“What???” I thought. “Is this lady crazy?”
You see, when she asked me that question, it showed me exactly how much worry I was carrying around. These thoughts of, “What do you mean I don’t have to worry?” showed me that I was insisting on worrying. I was holding on to my worrying. I was offended that she had insinuated that I might be able to let it go. After all, I have to find gigs, I have to figure out how to find clients, I’ve got to make money, and more of it! I’ve got plenty to worry about.
And here I thought that I had let go of worry, and I had to an extent. But there was more worry, this lady had plainly seen it, and then made me aware of it. The idea of “peeling the layers of the onion” became so clear to me, and here was yet another layer uncovered.
No matter what layer you are on, worry is worry.
We know that when we worry, we are playing God. When we worry, we are questioning God. I am learning that it is entirely too easy for me to unintentionally forget all about God, and take the reigns. And this is where the worry begins.
Working for myself for all these years has given me an interesting view of the ways of the Universe, and lots of experience with taking the reigns, and then letting them go, and then picking them back up again.
There are a million different ways you can go about things, a million different places to go, people to speak with or call, and then a million different things you can say. It feels at times like a puzzle. I know there is a way to work it out, but I am just not sure of the way. And there are so may options.
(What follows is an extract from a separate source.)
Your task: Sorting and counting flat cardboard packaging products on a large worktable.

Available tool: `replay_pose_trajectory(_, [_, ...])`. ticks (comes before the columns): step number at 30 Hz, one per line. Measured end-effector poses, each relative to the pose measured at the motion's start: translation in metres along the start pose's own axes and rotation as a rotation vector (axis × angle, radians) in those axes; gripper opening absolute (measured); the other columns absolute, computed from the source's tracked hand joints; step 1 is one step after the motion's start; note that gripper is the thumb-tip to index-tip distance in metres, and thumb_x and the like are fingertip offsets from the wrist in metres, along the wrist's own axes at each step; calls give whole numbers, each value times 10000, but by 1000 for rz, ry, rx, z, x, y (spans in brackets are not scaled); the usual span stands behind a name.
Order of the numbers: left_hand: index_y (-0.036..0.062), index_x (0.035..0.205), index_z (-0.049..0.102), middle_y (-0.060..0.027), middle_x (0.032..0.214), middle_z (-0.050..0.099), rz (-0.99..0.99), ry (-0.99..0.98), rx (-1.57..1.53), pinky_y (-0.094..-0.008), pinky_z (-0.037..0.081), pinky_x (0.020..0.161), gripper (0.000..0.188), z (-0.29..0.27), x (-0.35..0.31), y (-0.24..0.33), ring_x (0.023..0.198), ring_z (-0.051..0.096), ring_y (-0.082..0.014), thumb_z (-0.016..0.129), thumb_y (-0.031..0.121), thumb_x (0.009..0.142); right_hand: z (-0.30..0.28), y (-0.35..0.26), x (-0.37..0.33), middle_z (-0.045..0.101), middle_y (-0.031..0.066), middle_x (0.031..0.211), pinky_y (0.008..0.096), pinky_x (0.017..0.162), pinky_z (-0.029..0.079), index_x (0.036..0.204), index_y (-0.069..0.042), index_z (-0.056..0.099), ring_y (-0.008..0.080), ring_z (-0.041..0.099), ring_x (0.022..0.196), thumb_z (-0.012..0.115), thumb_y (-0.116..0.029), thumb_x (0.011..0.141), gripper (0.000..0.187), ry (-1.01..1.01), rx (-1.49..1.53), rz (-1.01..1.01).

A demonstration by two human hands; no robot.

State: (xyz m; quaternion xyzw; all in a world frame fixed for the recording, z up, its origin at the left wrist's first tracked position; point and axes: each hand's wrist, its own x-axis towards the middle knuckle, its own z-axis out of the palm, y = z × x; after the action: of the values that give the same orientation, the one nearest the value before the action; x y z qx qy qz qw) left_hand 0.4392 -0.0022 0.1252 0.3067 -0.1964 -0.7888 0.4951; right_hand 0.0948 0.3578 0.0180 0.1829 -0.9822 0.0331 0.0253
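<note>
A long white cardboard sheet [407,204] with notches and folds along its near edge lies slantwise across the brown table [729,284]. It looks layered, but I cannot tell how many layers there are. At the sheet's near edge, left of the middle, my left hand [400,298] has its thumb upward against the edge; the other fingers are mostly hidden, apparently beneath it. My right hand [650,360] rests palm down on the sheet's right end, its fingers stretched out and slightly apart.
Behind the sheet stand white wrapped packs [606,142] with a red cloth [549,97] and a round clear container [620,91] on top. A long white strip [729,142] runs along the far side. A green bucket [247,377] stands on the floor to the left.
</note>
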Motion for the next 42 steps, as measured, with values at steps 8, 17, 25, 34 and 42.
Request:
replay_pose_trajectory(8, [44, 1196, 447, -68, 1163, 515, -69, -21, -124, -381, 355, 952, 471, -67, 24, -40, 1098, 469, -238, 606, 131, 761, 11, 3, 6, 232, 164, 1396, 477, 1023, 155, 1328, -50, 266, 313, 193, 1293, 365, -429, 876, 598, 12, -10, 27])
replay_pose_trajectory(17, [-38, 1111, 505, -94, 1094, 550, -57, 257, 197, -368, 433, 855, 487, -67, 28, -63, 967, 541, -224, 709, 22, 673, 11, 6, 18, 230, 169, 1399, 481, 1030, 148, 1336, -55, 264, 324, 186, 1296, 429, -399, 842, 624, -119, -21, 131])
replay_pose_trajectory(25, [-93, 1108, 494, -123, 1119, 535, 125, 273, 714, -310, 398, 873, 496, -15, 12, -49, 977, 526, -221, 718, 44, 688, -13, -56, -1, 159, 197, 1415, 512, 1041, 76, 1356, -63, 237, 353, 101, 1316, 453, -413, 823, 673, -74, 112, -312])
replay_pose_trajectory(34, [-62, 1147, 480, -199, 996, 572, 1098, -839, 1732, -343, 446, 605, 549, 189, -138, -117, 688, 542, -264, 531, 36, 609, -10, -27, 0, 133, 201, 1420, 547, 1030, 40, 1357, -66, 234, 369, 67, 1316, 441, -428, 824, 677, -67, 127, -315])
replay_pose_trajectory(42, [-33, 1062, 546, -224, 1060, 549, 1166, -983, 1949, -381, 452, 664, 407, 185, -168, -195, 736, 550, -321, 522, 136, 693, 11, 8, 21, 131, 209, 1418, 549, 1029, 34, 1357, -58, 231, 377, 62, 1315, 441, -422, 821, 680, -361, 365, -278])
How am I to know what to do or where to go or who to talk to or what to say to them?
There have been times when it was as if I had stepped in front of a tidal wave that was filled with work and money. I happen to be somewhere and someone comes up or the phone rings, and the good times are on. Suddenly I’ve got more work than I can get to. Everything I touch turns to gold.
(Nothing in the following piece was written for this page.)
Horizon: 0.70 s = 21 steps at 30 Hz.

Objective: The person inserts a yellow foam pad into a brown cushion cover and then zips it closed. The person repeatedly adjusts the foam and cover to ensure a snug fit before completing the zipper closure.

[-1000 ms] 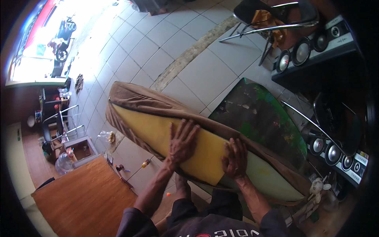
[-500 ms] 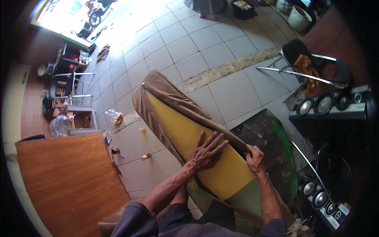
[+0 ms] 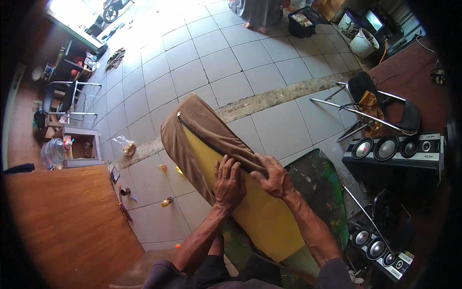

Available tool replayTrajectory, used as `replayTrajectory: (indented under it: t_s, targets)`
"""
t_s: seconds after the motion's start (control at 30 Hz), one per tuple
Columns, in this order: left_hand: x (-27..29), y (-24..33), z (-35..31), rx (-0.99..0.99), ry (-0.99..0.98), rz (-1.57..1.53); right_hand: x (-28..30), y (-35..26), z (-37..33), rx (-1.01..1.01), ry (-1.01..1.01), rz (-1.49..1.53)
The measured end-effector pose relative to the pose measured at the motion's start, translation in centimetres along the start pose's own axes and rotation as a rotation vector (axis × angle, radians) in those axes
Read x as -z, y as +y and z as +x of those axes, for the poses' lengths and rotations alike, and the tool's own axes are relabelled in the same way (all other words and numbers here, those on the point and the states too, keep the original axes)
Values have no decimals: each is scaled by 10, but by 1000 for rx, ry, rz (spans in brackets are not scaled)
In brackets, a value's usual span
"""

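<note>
A long yellow foam cushion (image 3: 262,219) lies slantwise before me, partly inside a brown fabric cover (image 3: 195,108). Along the opening of the cover runs a dark zipper edge (image 3: 204,137), with a small bright pull at its far end. My left hand (image 3: 229,182) rests on the foam with its fingers stretched out, their tips by the zipper edge. Close to its right, my right hand (image 3: 274,179) grips the cover's right edge between thumb and fingers. The near end of the foam is greyish green.
A dark, green-edged board (image 3: 317,188) lies under the cushion's right side. Speakers (image 3: 394,149) and a folding chair (image 3: 380,103) stand to the right. An orange-brown panel (image 3: 72,212) is at left, with a small yellow-capped bottle (image 3: 167,202) nearby. Another person (image 3: 257,12) is at the far side.
My right hand has moved up and leftward along the cover's edge, nearer the left hand. My left hand has shifted left, its spread fingers drawn closer together. The cover lies further over the foam.
</note>
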<state>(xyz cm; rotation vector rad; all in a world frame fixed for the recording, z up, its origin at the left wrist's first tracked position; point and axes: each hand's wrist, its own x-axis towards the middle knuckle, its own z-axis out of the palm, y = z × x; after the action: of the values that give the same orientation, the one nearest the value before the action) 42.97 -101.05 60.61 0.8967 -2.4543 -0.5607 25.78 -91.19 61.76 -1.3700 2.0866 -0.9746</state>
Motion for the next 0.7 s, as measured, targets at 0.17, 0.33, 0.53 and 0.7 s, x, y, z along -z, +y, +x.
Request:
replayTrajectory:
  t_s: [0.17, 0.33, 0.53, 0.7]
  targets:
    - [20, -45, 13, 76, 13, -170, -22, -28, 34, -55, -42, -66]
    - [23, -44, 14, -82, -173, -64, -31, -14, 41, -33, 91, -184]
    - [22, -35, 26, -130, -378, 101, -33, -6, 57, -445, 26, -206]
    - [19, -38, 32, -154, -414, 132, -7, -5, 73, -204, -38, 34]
Then there have been times when it all just goes away. A business closes and I lose out, a place comes under new management, or things can just run their course and it can be time for a change. Where is that tidal wave of work and money? Where are the good times? Then it seems that the wave is going back to sea, away from me. I am left standing there on the beach with bills that I can’t pay, empty calendar spaces, and everything I touch seems to droop.
It honestly feels like I don’t have anything to do with it. As if I couldn’t stop the wave of work and money from washing over me, and I cannot stop it from going back to sea. To me it seems as if I am just standing here, and sometimes the wave is coming in, and sometimes it’s going out.
But this gets complicated really quickly because I teach people that we are not the victim. I teach that the outer world is a reflection of our inner world. So the thing to remember is that I also teach that we are not the wave!
How is that? Well, on one side we are the inner/outer or cause/effect, but in the big picture, we are the observer. We observe the wave coming in and going out. We observe the cause and effect. We observe our outer world as well as the inner world.
Of course it is easy to not worry when the wave is coming at you. Somehow though, we make it through those times when the wave goes out to sea and away from us.
We come to realize that when the wave moves in one direction, it is merely gaining momentum to swing back in the other direction. So that we know the wave only goes out so that it can come back in and vice-versa.
I’ve somewhere along the line, lost that desperate clawing or hanging on for dear life feeling. I’ve quit worrying about where “it” is going to come from and begun to just know that it will come. I’ve given up my ideas of how “it” should come and come to the understanding that “all is as all should be”.
Today, as long as and as much as I can remember that “God is the doer”, I don’t have to worry anymore.